Las autoridades federales estadounidenses acusaron a Preciado Navarro y a Elías Núñez. Les atribuyeron el cargo de tráfico de personas y les fijaron fianzas de 50,000 dólares a cada uno. Otras fianzas individuales de 25,000 dólares fueron establecidas para los hermanos salvadoreños Silvano y Cecilio Rodríguez Macías, así como para los también hermanos mexicanos Rodolfo y José Martínez Torres, todos acusados de colaborar en aquel acto contra las leyes estadounidenses de inmigración. Las trece muertes no fueron catalogadas como homicidios. En Sonora, la policía mexicana arrestó a Doroteo y Cornelio Preciado Rosas, hijos de Preciado Navarro, y los acusó de formar parte de la banda Los Muñecos. No volvió a saberse más de sus juicios, por lo que es asumible que fueron puestos en libertad. Del resto del grupo de emigrantes que se quedó en San Luis Río Colorado no se supo su destino. ¿Siguieron hacia Estados Unidos o decidieron regresar a El Salvador?
El 21 de octubre de 1980, en su corte de Tucson (Arizona), el juez federal condenó a Preciado Navarro y a Núñez Guardado a cinco años de prisión. El 3 de noviembre, el mexicano Santos Elías Flores, otro de los acusados de la Tragedia de Arizona, fue condenado a purgar siete años de reclusión en una institución penitenciaria de los Estados Unidos de América. Así se selló la parte legal de esa espantosa situación. El 17 de marzo de 1981, una disposición del Estado de Sonora ordenó que a Preciado Navarro y a otras decenas de campesinos se les privara de sus derechos agrarios en el ejido Chamizal, en el municipio de Puerto Peñasco.
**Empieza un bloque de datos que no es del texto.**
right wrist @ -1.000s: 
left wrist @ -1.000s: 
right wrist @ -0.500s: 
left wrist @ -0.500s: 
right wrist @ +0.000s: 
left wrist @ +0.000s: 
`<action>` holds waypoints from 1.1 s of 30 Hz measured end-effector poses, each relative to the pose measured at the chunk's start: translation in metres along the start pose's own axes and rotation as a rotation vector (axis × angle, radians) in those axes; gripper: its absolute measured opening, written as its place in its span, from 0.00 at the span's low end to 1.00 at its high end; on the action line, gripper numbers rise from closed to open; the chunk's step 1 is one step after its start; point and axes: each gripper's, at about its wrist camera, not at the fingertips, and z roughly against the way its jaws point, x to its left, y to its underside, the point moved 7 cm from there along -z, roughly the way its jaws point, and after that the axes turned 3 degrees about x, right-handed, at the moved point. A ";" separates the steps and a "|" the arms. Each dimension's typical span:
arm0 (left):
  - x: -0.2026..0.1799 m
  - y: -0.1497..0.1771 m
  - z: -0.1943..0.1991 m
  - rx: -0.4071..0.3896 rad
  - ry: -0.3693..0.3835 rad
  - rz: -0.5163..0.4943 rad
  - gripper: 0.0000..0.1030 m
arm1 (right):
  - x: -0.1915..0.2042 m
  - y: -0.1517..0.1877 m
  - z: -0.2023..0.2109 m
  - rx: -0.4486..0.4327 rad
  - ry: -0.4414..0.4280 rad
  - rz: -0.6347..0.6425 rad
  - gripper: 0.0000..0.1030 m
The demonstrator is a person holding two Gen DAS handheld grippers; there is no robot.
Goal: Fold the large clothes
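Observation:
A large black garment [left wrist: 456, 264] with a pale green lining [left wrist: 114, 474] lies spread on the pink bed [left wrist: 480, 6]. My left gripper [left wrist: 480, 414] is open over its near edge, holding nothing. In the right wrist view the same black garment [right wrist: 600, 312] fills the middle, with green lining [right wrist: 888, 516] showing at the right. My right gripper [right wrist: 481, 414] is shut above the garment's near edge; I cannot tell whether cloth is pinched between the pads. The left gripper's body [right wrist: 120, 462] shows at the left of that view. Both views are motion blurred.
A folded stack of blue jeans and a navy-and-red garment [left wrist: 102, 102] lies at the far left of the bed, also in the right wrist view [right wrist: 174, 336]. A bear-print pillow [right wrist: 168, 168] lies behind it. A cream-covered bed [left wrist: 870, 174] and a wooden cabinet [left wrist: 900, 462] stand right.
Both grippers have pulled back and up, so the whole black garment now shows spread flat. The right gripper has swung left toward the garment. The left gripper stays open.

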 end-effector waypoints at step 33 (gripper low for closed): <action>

El motivo alegado fue que había abandonado sus cultivos durante más de dos años, tiempo invertido en dedicarse al tráfico ilegal de personas y en cumplir su pena en suelo extranjero.
TAMBIÉN: Caravana Centroamericana busca a familiares migrantes en México
El 24 de mayo de 2001, un grupo de 25 inmigrantes irregulares entró en Estados Unidos desde México. La situación pronto se salió del control de los “polleros”. Cuando las autoridades dieron con ellos, 14 habían muerto y 11 lograron salvarse, entre ellos los dos traficantes de personas. Se encontraban en el área interior del Refugio Nacional de Vida Silvestre Agua Prieta, a 80 kilómetros al este de donde 21 años antes falleciera aquel conjunto de hombres y mujeres procedentes de la República de El Salvador. Una vez más, la tragedia sembró luto y dolor entre las arenas y cactus del desierto de Arizona.
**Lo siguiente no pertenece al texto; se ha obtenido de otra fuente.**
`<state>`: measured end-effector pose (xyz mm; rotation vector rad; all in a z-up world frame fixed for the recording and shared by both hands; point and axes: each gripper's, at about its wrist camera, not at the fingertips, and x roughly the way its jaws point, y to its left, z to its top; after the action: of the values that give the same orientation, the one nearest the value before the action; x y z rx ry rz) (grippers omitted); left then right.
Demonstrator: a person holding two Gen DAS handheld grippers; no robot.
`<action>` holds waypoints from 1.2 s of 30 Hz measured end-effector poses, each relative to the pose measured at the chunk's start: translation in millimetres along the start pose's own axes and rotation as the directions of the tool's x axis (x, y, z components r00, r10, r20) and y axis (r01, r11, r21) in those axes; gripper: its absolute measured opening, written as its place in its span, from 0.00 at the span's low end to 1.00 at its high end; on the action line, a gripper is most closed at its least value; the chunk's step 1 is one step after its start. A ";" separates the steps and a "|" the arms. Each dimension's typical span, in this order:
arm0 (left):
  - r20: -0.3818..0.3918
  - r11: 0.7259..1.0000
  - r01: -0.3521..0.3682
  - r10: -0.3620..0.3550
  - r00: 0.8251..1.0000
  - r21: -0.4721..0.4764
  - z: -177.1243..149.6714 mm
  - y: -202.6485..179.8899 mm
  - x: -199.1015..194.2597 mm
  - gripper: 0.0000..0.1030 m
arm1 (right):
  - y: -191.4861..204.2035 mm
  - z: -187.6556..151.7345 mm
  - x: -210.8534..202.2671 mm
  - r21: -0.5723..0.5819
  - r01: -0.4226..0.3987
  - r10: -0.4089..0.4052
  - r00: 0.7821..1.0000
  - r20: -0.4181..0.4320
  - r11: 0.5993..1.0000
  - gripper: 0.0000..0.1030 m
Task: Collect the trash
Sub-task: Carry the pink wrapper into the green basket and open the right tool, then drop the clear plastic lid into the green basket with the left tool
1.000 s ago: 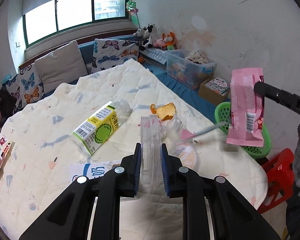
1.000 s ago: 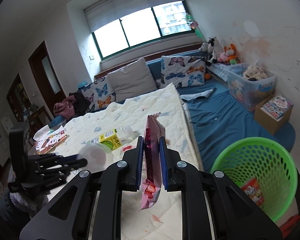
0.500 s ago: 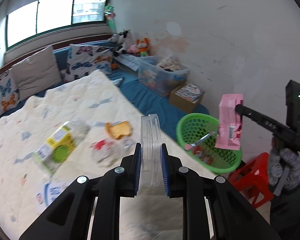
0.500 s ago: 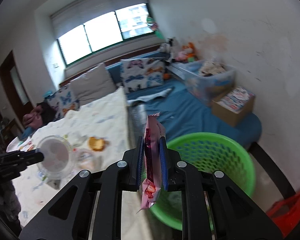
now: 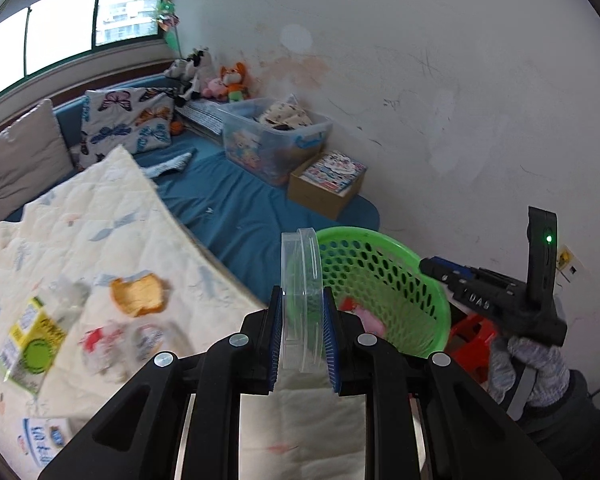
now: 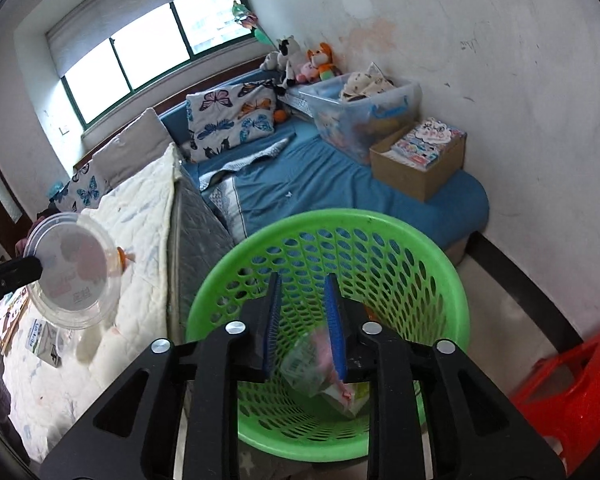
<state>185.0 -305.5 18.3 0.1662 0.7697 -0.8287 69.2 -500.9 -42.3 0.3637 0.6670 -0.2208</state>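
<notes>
My left gripper (image 5: 302,334) is clamped edge-on around a clear plastic lid (image 5: 302,300), held above the quilt's (image 5: 100,236) right edge, just beside the green basket (image 5: 420,280). My right gripper (image 6: 303,316) hangs over the basket's mouth, jaws parted and holding nothing; a pink wrapper (image 6: 320,360) lies blurred inside the basket below.

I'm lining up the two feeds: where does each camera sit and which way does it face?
Left wrist: on the left tongs, facing across the quilt toward the basket; clear lid clamped, right hand in view.
Right wrist: on the right tongs, open, looking down into the basket.
Shared: basket, lid, quilt.
</notes>
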 end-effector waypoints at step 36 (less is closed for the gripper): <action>-0.077 1.000 0.022 -0.022 0.997 -0.002 -25.5 -14.7 29.4 0.43 | 22.0 -32.6 -27.8 -0.057 -0.043 0.042 0.999 -0.021 0.997 0.75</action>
<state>173.0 -322.6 -17.6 0.1901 0.8459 -0.8470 36.5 -465.6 -42.6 0.3246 0.6834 -0.1576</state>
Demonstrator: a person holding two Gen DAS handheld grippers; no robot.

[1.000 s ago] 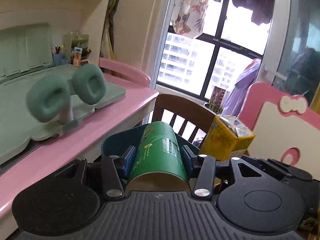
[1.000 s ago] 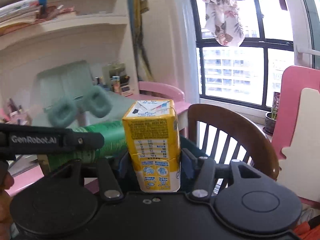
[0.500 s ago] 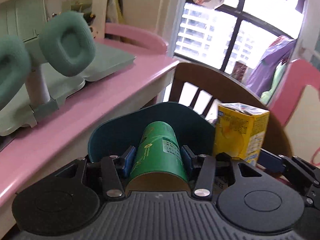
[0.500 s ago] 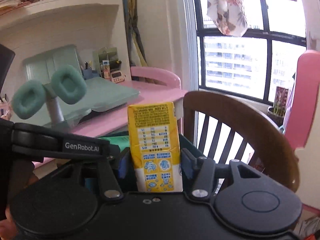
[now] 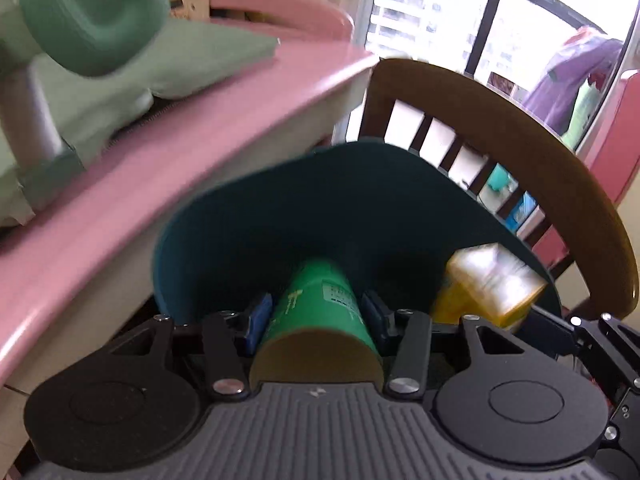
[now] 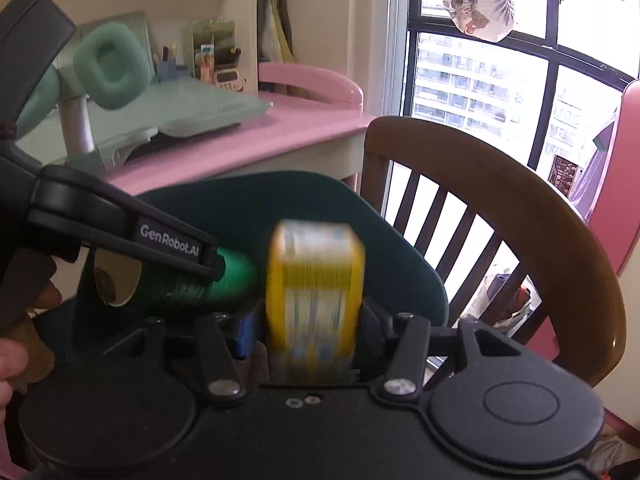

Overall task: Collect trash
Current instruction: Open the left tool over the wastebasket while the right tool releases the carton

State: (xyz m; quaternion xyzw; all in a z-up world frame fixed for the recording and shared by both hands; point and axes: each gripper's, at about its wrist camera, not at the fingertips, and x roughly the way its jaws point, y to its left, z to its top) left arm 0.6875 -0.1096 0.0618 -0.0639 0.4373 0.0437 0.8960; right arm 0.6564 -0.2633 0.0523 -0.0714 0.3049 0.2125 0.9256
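Showing only in the right view, a hand (image 6: 10, 360) grips the left hand-held gripper (image 6: 224, 266)

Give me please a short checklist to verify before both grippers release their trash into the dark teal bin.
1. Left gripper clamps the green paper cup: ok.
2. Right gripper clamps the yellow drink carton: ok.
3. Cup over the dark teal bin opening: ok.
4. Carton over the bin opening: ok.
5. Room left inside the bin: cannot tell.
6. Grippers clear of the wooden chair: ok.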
Hasta la fecha, ninguna placa u otro tipo de memorial recuerda y homenajea a esas víctimas salvadoreñas en el Organ Pipe Cactus National Monument. De hecho, como ha ocurrido con otros miles de compatriotas fallecidos en sus rutas hacia territorio estadounidense, pesadas losas de silencio y olvido yacen sobre sus recuerdos, por no decir sobre sus cuerpos abandonados en terrenos agrestes, en morgues o en tumbas sin nombre de diversos cementerios a lo largo de la zona fronteriza entre México y Estados Unidos. El estado transnacional de El Salvador necesita más memoria de su migración, en especial de aquella que, desde hace varias décadas y por diversos motivos, se ha visto forzada a abandonar el país en momentos difíciles de nuestra historia.